REQUIRED WORK: From the first record through the last, copy each one exactly.

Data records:
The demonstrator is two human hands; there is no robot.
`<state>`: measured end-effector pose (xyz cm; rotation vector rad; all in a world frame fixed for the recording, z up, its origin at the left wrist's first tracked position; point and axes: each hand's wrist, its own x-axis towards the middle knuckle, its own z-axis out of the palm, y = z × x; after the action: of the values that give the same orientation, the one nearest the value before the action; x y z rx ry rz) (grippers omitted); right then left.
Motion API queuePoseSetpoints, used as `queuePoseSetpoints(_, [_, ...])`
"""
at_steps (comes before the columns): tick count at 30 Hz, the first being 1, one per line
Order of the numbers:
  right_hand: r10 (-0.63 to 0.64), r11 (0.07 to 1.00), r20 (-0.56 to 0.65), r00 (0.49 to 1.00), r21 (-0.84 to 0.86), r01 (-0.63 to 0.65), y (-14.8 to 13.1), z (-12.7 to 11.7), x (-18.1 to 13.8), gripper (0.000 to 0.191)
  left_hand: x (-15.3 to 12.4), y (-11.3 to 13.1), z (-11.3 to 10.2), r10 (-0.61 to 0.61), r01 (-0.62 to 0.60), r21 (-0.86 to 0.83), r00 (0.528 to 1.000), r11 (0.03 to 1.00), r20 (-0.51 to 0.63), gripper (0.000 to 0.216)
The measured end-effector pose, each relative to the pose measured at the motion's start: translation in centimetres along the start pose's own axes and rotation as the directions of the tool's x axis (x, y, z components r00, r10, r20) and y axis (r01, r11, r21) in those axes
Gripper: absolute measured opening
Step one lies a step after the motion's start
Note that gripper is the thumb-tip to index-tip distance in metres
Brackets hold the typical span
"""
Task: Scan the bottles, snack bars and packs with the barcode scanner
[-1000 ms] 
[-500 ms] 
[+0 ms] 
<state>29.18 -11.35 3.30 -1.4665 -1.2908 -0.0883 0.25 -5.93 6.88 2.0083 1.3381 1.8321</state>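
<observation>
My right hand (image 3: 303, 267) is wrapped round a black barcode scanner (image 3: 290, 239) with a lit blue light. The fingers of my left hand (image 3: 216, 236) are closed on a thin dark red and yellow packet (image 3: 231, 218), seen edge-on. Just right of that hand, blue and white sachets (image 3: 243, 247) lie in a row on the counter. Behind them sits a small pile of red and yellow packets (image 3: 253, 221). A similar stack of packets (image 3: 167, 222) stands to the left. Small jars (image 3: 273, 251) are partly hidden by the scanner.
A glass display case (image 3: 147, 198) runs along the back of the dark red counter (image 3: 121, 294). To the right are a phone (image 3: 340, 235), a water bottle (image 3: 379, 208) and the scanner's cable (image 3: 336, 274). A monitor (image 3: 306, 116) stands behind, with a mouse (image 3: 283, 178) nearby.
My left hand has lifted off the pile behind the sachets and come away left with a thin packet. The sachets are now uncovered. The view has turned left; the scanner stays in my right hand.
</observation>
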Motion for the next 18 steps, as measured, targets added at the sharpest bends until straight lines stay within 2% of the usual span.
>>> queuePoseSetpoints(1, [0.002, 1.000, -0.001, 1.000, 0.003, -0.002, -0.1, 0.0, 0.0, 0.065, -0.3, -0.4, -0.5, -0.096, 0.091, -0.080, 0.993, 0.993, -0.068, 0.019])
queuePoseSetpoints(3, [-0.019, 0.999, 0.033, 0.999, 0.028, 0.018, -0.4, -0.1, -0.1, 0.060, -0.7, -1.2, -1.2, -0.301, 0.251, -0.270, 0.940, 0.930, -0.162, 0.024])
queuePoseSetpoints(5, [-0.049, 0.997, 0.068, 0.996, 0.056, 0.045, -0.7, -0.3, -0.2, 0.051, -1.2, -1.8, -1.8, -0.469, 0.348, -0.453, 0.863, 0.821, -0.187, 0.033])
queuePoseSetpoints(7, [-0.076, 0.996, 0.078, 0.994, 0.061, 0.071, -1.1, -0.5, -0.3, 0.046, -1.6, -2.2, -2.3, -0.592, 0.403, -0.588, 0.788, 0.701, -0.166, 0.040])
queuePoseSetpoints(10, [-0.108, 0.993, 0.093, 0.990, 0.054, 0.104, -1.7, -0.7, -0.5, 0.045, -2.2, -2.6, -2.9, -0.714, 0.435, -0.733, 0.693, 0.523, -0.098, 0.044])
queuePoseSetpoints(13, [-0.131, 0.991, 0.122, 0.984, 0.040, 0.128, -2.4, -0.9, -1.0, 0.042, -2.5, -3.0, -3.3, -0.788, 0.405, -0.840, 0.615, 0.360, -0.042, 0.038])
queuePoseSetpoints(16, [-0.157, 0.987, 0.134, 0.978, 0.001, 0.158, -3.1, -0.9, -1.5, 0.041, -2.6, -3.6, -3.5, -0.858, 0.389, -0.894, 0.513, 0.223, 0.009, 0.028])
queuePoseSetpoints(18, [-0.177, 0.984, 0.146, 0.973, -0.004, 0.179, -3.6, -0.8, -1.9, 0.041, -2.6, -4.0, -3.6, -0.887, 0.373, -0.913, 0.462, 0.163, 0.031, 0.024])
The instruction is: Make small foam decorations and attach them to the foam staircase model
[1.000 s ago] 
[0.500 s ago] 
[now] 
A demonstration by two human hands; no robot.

REPLY:
The demonstrator is two human hands; there is no robot.
`<state>`: measured end-effector pose (xyz cm; rotation vector rad; all in a world frame fixed for the recording, z up, its origin at the left wrist's first tracked position; point and axes: each hand's wrist, its own x-axis towards the middle knuckle, its own z-axis out of the palm, y = z × x; after the action: of the values that give the same orientation, the one nearest the value before the action; x y z rx ry rz) (grippers omitted); right then left.
Motion API queuePoseSetpoints, used as `queuePoseSetpoints(_, [_, ...])`
"""
at_steps (comes before the columns): tick count at 30 Hz, the first being 1, one per line
Order of the numbers:
  right_hand: r10 (-0.63 to 0.64), r11 (0.07 to 1.00), r20 (-0.56 to 0.65), r00 (0.49 to 1.00), r21 (-0.84 to 0.86), r01 (-0.63 to 0.65), y (-14.8 to 13.1), z (-12.7 to 11.7), x (-18.1 to 13.8), gripper (0.000 to 0.191)
  left_hand: x (-15.3 to 12.4), y (-11.3 to 13.1), z (-11.3 to 10.2), r10 (-0.61 to 0.61), r01 (-0.62 to 0.60), r21 (-0.86 to 0.83), r00 (0.528 to 1.000), r11 (0.03 to 1.00), r20 (-0.51 to 0.63), gripper (0.000 to 0.216)
The measured end-effector pose, each relative to the pose measured at the motion's start: translation in centimetres along the start pose's own axes and rotation as the directions of the tool's x axis (x, y, z components r00, r10, r20) and y axis (r01, r11, r21) in those axes
Gripper: absolute measured opening
Step one lies a step after the motion's start
Note that gripper is the thumb-tip to index-tip distance in metres
Brackets hold the typical span
"""
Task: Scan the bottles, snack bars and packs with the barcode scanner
[-1000 ms] 
[-500 ms] 
[+0 ms] 
<state>29.18 -11.35 3.30 -1.4665 -1.2908 -0.0883 0.25 -5.93 6.88 2.0083 1.3381 1.8321</state>
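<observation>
My right hand (image 3: 303, 267) is wrapped round a black barcode scanner (image 3: 290, 239) with a lit blue light. The fingers of my left hand (image 3: 216, 236) are closed on a thin dark red and yellow packet (image 3: 231, 218), seen edge-on. Just right of that hand, blue and white sachets (image 3: 243, 247) lie in a row on the counter. Behind them sits a small pile of red and yellow packets (image 3: 253, 221). A similar stack of packets (image 3: 167, 222) stands to the left. Small jars (image 3: 273, 251) are partly hidden by the scanner.
A glass display case (image 3: 147, 198) runs along the back of the dark red counter (image 3: 121, 294). To the right are a phone (image 3: 340, 235), a water bottle (image 3: 379, 208) and the scanner's cable (image 3: 336, 274). A monitor (image 3: 306, 116) stands behind, with a mouse (image 3: 283, 178) nearby.
My left hand has lifted off the pile behind the sachets and come away left with a thin packet. The sachets are now uncovered. The view has turned left; the scanner stays in my right hand.
</observation>
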Motion for the next 18 steps, as measured, targets added at the sharpest bends until straight lines stay within 2% of the usual span.
>>> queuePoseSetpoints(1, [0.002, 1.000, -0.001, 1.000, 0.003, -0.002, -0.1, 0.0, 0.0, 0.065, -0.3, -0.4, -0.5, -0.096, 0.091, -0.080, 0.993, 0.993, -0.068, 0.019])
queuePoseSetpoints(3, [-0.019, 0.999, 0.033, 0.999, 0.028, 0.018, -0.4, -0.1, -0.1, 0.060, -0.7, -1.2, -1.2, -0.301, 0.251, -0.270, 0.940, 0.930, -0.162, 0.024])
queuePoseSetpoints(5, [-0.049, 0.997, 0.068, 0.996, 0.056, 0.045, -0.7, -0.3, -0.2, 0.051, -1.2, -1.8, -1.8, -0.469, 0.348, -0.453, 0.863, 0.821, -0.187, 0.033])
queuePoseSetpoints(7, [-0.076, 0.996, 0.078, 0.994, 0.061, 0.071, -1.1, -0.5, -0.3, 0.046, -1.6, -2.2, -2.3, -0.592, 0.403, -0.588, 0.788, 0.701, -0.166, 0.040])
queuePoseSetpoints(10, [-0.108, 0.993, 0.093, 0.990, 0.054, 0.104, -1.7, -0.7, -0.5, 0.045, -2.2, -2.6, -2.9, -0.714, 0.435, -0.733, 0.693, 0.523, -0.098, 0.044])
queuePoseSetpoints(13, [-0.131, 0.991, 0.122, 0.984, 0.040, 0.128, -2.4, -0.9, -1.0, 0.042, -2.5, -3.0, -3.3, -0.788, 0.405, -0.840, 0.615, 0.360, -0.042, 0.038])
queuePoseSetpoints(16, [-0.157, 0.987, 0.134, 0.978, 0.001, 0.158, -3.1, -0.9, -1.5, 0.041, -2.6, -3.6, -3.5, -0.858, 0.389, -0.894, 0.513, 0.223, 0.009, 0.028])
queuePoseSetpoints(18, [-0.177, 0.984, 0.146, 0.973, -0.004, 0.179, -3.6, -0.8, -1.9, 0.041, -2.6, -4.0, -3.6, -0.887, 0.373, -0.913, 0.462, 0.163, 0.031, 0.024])
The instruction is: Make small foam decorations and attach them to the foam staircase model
[1.000 s ago] 
[0.500 s ago] 
[now] 
A demonstration by two human hands; no robot.

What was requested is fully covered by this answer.